TASK STATEMENT: From the first line to the last, output the data exactly as it stands, minus its pictures.

Data entries:
*** Block opens ***
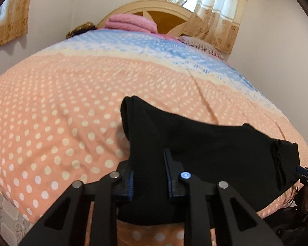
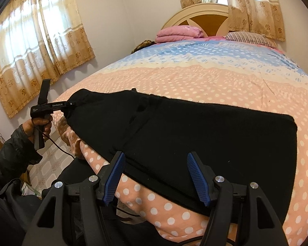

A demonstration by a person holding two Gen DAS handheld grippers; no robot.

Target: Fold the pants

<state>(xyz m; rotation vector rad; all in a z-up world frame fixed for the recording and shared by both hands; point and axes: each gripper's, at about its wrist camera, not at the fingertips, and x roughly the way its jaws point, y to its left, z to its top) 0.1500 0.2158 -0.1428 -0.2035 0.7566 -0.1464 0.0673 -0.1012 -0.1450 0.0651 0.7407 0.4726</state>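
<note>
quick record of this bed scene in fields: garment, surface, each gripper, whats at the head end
garment: black pants, laid flat across the near edge of the bed
surface: polka-dot bedspread, peach near, blue farther
left gripper: shut on the pants' end
right gripper: open, jaws over the pants' near edge
head end: folded pink blanket, striped pillow, headboard
</note>
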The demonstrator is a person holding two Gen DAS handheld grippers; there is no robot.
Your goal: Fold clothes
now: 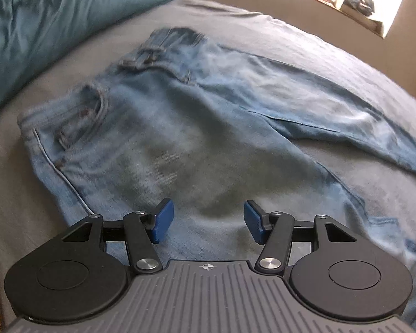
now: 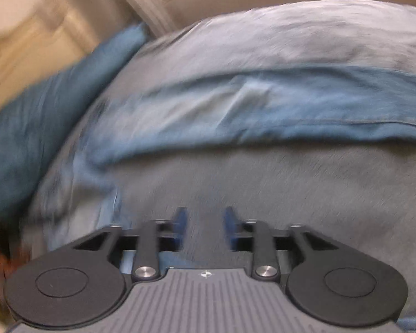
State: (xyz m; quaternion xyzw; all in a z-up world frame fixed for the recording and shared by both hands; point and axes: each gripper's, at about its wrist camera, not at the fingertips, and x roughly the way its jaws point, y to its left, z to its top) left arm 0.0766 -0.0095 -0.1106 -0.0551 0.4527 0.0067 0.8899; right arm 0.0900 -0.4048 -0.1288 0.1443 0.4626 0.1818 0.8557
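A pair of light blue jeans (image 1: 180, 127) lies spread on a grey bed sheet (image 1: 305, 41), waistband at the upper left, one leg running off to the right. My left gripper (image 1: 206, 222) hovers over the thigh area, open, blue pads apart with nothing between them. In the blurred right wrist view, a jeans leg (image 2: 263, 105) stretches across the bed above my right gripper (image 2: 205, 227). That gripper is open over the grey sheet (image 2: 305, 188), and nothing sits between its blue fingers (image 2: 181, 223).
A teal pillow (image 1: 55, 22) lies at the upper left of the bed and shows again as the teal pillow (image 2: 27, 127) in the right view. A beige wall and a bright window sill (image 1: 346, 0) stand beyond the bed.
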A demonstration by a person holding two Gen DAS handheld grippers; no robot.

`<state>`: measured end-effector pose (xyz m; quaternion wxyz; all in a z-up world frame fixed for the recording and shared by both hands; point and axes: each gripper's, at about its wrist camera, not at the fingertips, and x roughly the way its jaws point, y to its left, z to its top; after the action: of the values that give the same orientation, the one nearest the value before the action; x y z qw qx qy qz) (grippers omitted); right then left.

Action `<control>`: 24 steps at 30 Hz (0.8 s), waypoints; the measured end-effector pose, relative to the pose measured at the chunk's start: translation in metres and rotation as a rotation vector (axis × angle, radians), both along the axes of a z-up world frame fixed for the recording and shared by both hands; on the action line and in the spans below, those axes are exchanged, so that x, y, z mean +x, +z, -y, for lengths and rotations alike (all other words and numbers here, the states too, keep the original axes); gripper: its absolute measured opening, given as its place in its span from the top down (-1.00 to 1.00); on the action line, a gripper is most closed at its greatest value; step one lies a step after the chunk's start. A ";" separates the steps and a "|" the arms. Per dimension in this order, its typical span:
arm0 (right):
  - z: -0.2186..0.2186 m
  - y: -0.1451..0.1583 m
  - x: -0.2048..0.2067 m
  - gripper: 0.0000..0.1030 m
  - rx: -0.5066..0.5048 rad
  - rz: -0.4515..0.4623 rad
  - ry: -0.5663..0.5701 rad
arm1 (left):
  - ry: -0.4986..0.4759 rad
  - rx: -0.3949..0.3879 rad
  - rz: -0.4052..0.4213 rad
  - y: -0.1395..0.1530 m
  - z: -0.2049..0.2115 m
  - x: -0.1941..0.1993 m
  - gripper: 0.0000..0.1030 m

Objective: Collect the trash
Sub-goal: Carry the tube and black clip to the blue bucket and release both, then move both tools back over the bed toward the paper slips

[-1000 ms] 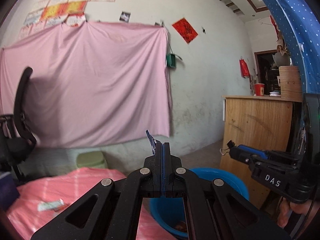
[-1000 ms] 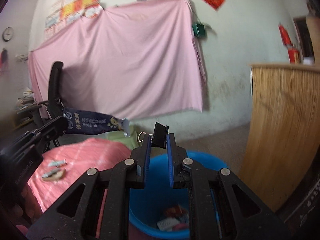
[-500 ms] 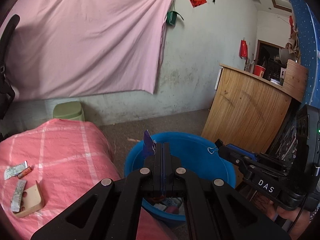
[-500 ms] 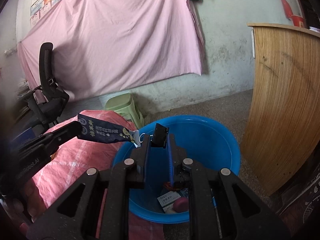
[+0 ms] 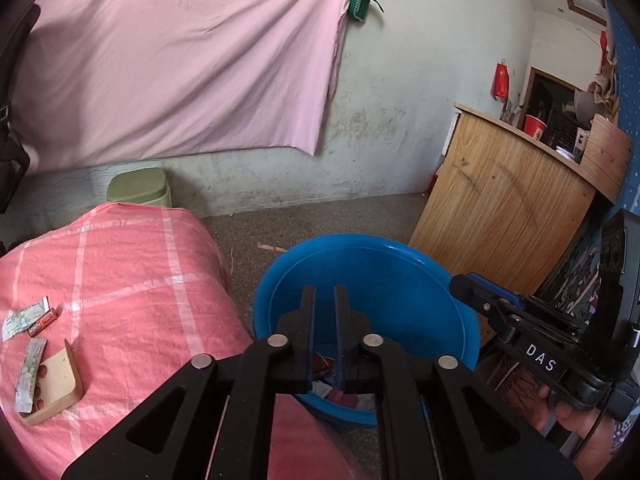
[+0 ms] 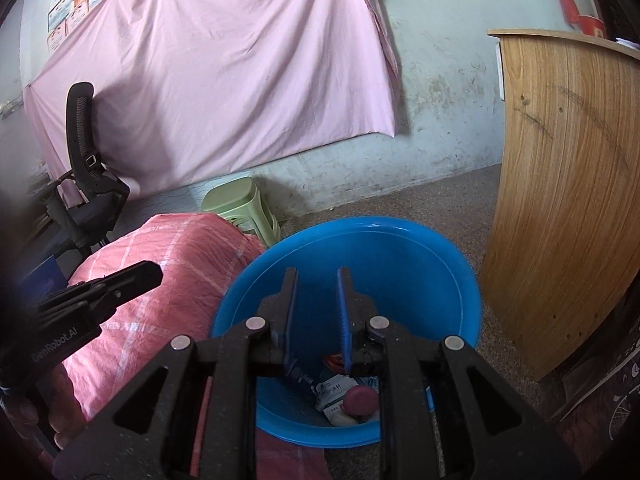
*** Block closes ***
RESULT:
A demonstration by a person holding two Gen DAS handheld grippers; no robot.

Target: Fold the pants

<state>(xyz m; rotation vector rad; all in a z-up world frame fixed for the recording and shared by both hands; point and axes: each gripper's, at about its wrist camera, not at the fingertips, and x roughly the way its jaws point, y to its left, z to its top) 0.1500 0.2158 -0.1428 -0.2035 0.7566 -0.1464 0.0673 -0.1012 -0.1450 0.0651 0.7407 0.4726</state>
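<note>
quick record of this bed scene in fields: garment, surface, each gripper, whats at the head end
garment: black pants, laid flat across the near edge of the bed
surface: polka-dot bedspread, peach near, blue farther
left gripper: shut on the pants' end
right gripper: open, jaws over the pants' near edge
head end: folded pink blanket, striped pillow, headboard
</note>
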The demonstrator is a person holding two Gen DAS handheld grippers; there is no robot.
Your goal: Fold clothes
now: 
now: 
State: (xyz m; quaternion xyzw; all in a z-up world frame fixed for the recording and shared by both hands; point and axes: each gripper's, at about its wrist camera, not at the fingertips, and x roughly the way its jaws point, y to its left, z to its top) left arm 0.0766 -0.0095 -0.1106 -0.0551 0.4527 0.0067 0.8899; right arm 0.0900 -0.4048 -0.1288 0.1443 0.4626 0.1818 0.8557
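A pair of light blue jeans (image 1: 180, 127) lies spread on a grey bed sheet (image 1: 305, 41), waistband at the upper left, one leg running off to the right. My left gripper (image 1: 206, 222) hovers over the thigh area, open, blue pads apart with nothing between them. In the blurred right wrist view, a jeans leg (image 2: 263, 105) stretches across the bed above my right gripper (image 2: 205, 227). That gripper is open over the grey sheet (image 2: 305, 188), and nothing sits between its blue fingers (image 2: 181, 223).
A teal pillow (image 1: 55, 22) lies at the upper left of the bed and shows again as the teal pillow (image 2: 27, 127) in the right view. A beige wall and a bright window sill (image 1: 346, 0) stand beyond the bed.
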A demonstration by a person holding two Gen DAS handheld grippers; no robot.

`<state>`: measured end-effector pose (xyz m; quaternion wxyz; all in a z-up world frame fixed for the recording and shared by both hands; point and axes: each gripper's, at about its wrist camera, not at the fingertips, and x roughly the way its jaws point, y to its left, z to its top; after the action: of the values that give the same orientation, the one nearest the value before the action; x y z qw qx qy qz) (grippers omitted); right then left.

Action `<control>`: 24 steps at 30 Hz (0.8 s), waypoints; the measured end-effector pose, relative to the pose measured at the chunk's start: translation in metres and rotation as a rotation vector (axis × angle, radians), both along the axes of a z-up world frame fixed for the recording and shared by both hands; on the action line and in the spans below, those axes are exchanged, so that x, y, z mean +x, +z, -y, for lengths and rotations alike (all other words and numbers here, the states too, keep the original axes); gripper: its absolute measured opening, given as its place in its span from the top down (-1.00 to 1.00); on the action line, a gripper is most closed at its greatest value; step one lies a step after the chunk's start. A ";" separates the steps and a "|" the arms. Per dimension in this order, its typical span:
arm0 (right):
  - z: -0.2186..0.2186 m
  - y: -0.1451..0.1583 m
  - x: -0.2048..0.2067 m
  - gripper: 0.0000..0.1030 m
  - rx: -0.5066..0.5048 rad
  - rz: -0.4515..0.4623 rad
  - ry: -0.5663..0.5701 rad
arm1 (left):
  - ry: -0.4986..0.4759 rad
  - rx: -0.3949..0.3879 rad
  - rz: -0.4052..0.4213 rad
  - y: -0.1395..0.1530 m
  - z: -0.2049..0.2115 m
  - x: -0.1941..0.1993 m
  - gripper: 0.0000..0.1030 m

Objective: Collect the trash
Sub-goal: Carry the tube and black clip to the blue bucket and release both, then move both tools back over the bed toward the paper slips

[-1000 ms] 
[-1000 ms] 
[-500 ms] 
[-500 ms] 
[+0 ms] 
[+0 ms] 

No further output remains for this exercise.